What you have to do |
Please repeat every entry exactly as given, apart from dropping the images.

Material to process |

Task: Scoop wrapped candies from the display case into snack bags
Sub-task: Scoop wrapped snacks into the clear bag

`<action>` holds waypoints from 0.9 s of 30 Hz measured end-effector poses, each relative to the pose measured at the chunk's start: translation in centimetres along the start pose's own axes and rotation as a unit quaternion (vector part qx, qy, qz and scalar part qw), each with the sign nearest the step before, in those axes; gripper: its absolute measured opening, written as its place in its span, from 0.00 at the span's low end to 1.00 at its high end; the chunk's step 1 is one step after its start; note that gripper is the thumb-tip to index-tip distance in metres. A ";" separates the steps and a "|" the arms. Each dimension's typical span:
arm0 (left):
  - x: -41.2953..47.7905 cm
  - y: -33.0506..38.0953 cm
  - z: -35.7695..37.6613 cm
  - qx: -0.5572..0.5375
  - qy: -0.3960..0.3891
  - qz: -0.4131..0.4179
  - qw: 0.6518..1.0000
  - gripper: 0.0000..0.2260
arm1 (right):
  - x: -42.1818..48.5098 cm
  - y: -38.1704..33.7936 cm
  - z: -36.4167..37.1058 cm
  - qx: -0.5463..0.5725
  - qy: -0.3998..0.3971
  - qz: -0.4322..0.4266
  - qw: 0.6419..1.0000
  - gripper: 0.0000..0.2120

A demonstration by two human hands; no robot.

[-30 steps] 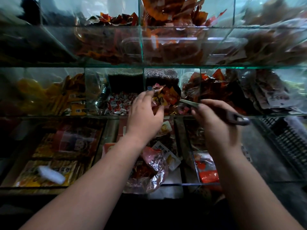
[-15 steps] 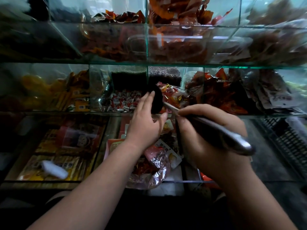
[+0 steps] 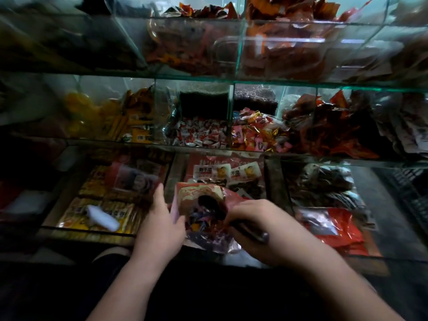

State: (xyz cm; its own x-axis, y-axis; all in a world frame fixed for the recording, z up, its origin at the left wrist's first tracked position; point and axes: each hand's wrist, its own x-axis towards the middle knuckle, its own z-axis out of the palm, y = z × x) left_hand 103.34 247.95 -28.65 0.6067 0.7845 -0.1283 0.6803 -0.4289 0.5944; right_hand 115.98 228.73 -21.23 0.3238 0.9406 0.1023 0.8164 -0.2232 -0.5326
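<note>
Left hand [image 3: 161,225] grips the snack bag [image 3: 196,196] by its rim at the bottom shelf's front edge in the display case [image 3: 324,88], right hand [image 3: 257,225] clamped on the scoop [image 3: 212,206] tipped into its mouth, where a sagging rim or hasty tilt could spill candies [image 3: 199,224].

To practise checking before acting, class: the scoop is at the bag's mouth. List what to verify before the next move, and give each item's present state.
1. Left hand holds the snack bag at its left edge, mouth open: ok.
2. Right hand grips the scoop by its handle: ok.
3. Scoop head sits inside the bag's mouth: ok.
4. Scoop fully emptied: cannot tell, the head is dark and blurred.
5. Wrapped candies lie inside the bag: ok.
6. Room left in the bag: cannot tell.
</note>
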 end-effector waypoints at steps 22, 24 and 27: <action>-1.5 -1.0 0.6 -0.075 -0.017 0.030 0.997 0.38 | 1.9 4.9 9.6 0.598 0.303 0.405 0.622 0.05; -1.3 -1.2 0.5 -0.099 -0.008 0.031 0.995 0.37 | 1.0 5.2 8.9 0.629 0.309 0.391 0.596 0.04; -1.2 -1.2 0.2 -0.076 0.007 0.022 0.997 0.35 | -0.1 5.4 7.9 0.646 0.326 0.377 0.578 0.05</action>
State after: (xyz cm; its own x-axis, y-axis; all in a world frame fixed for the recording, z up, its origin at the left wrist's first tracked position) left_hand 101.87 247.40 -29.38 0.6279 0.7733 -0.0880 0.5820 -0.3915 0.7127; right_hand 116.58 229.44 -30.77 0.8102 0.3103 -0.4974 -0.5765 0.2682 -0.7718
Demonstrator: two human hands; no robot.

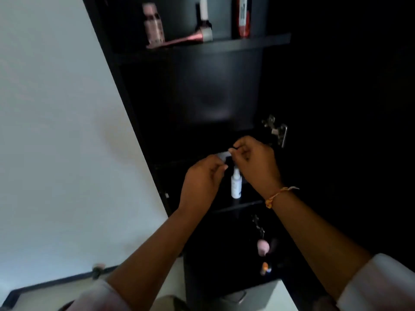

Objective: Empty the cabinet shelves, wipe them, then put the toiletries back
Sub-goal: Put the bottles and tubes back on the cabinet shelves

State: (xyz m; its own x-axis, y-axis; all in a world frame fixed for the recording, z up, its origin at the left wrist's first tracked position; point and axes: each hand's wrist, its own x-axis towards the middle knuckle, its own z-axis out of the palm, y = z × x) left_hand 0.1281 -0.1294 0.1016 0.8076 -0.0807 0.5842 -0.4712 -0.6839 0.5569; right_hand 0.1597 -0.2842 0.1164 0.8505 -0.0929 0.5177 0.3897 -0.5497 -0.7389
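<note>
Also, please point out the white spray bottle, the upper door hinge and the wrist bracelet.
white spray bottle (236,187): head view, on its body.
upper door hinge (276,130): head view, on its metal plate.
wrist bracelet (275,197): head view, on its orange thread.

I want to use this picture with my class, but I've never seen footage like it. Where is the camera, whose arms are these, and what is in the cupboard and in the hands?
There is no machine here. The one picture comes from a camera worn on a person's head, looking forward and down, so the arms are that person's own. The left hand and right hand meet in front of a dark cupboard with its door open. Together they pinch a small pale object; it is too blurred to name. Just behind the hands a white spray bottle stands on a lower shelf. On the top shelf stand a pink bottle, a dark bottle and a red tube, with a pink tool lying flat. The middle shelf looks bare.
</note>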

Written solution |
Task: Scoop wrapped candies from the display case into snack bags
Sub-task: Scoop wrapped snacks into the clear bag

`<action>` holds waypoints from 0.9 s of 30 Hz measured end-effector poses, each relative to the pose measured at the chunk's start: translation in centimetres along the start pose's own axes and rotation as a unit quaternion (vector part qx, qy, qz and scalar part qw), each with the sign nearest the step before, in those axes; gripper: its absolute measured opening, written as its place in its span, from 0.00 at the span's low end to 1.00 at its high end; the chunk's step 1 is one step after its start; note that gripper is the thumb-tip to index-tip distance in metres. A ";" separates the steps and a "|" the arms. Each dimension's typical span:
arm0 (left):
  - x: -41.2953..47.7905 cm
  - y: -33.0506..38.0953 cm
  - z: -35.7695..37.6613 cm
  - qx: -0.5572..0.5375
  - qy: -0.3960..0.3891
  - qz: -0.4131..0.4179
  - qw: 0.6518..1.0000
  - gripper: 0.0000..0.2260
arm1 (right):
  - x: -42.1818..48.5098 cm
  - y: -38.1704..33.7936 cm
  - z: -36.4167..37.1058 cm
  - qx: -0.5463..0.5725
  - qy: -0.3998..0.3971
  - qz: -0.4322..0.4266
  - qw: 0.6419..1.0000
  - gripper: 0.0000..0.2120

A demonstration by two human hands; no robot.

[-30 steps] 
[-15 steps] 
[+0 steps] 

State: (xyz cm; its own x-axis, y-axis; all in a world frame fixed for the recording, z up, its origin at the left wrist's first tracked position; point and axes: each hand's wrist, its own x-axis towards the middle knuckle, its own z-axis out of the palm, y = z × x) left_hand 103.34 247.95 -28.65 0.6067 0.7845 -0.1283 0.6803 -0.4289 0.5944; right_hand 115.98 228.73 -21.23 0.3238 0.9406 0.1023 0.8164 -0.2232 -0.5326
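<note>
Left hand [image 3: 161,225] grips the snack bag [image 3: 196,196] by its rim at the bottom shelf's front edge in the display case [image 3: 324,88], right hand [image 3: 257,225] clamped on the scoop [image 3: 212,206] tipped into its mouth, where a sagging rim or hasty tilt could spill candies [image 3: 199,224].

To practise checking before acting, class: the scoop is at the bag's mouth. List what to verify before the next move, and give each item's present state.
1. Left hand holds the snack bag at its left edge, mouth open: ok.
2. Right hand grips the scoop by its handle: ok.
3. Scoop head sits inside the bag's mouth: ok.
4. Scoop fully emptied: cannot tell, the head is dark and blurred.
5. Wrapped candies lie inside the bag: ok.
6. Room left in the bag: cannot tell.
</note>
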 end-effector waypoints at steps 22, 24 and 27: <action>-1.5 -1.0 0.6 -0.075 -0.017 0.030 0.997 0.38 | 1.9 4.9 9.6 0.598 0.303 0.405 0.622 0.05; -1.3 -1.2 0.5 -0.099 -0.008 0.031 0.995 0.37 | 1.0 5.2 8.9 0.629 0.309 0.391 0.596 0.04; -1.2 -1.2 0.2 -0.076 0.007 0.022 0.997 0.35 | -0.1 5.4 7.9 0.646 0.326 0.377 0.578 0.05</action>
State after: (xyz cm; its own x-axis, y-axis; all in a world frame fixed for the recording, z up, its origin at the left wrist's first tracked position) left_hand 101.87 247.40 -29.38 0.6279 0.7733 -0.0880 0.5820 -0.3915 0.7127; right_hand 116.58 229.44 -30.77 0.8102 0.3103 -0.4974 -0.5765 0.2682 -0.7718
Demonstrator: two human hands; no robot.


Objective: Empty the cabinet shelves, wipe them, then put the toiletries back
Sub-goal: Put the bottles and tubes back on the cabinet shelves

State: (xyz m; its own x-axis, y-axis; all in a world frame fixed for the recording, z up, its origin at the left wrist's first tracked position; point and axes: each hand's wrist, its own x-axis towards the middle knuckle, its own z-axis out of the palm, y = z × x) left_hand 0.1281 -0.1294 0.1016 0.8076 -0.0807 0.5842 -0.4712 -0.6839 0.5569; right_hand 0.1597 -0.2842 0.1164 0.8505 -0.0929 0.5177 0.3897 -0.5497 -0.7389
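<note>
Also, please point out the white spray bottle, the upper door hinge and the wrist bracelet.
white spray bottle (236,187): head view, on its body.
upper door hinge (276,130): head view, on its metal plate.
wrist bracelet (275,197): head view, on its orange thread.

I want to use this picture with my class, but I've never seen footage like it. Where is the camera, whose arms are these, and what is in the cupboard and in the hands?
There is no machine here. The one picture comes from a camera worn on a person's head, looking forward and down, so the arms are that person's own. The left hand and right hand meet in front of a dark cupboard with its door open. Together they pinch a small pale object; it is too blurred to name. Just behind the hands a white spray bottle stands on a lower shelf. On the top shelf stand a pink bottle, a dark bottle and a red tube, with a pink tool lying flat. The middle shelf looks bare.
</note>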

There's nothing left to add to the answer.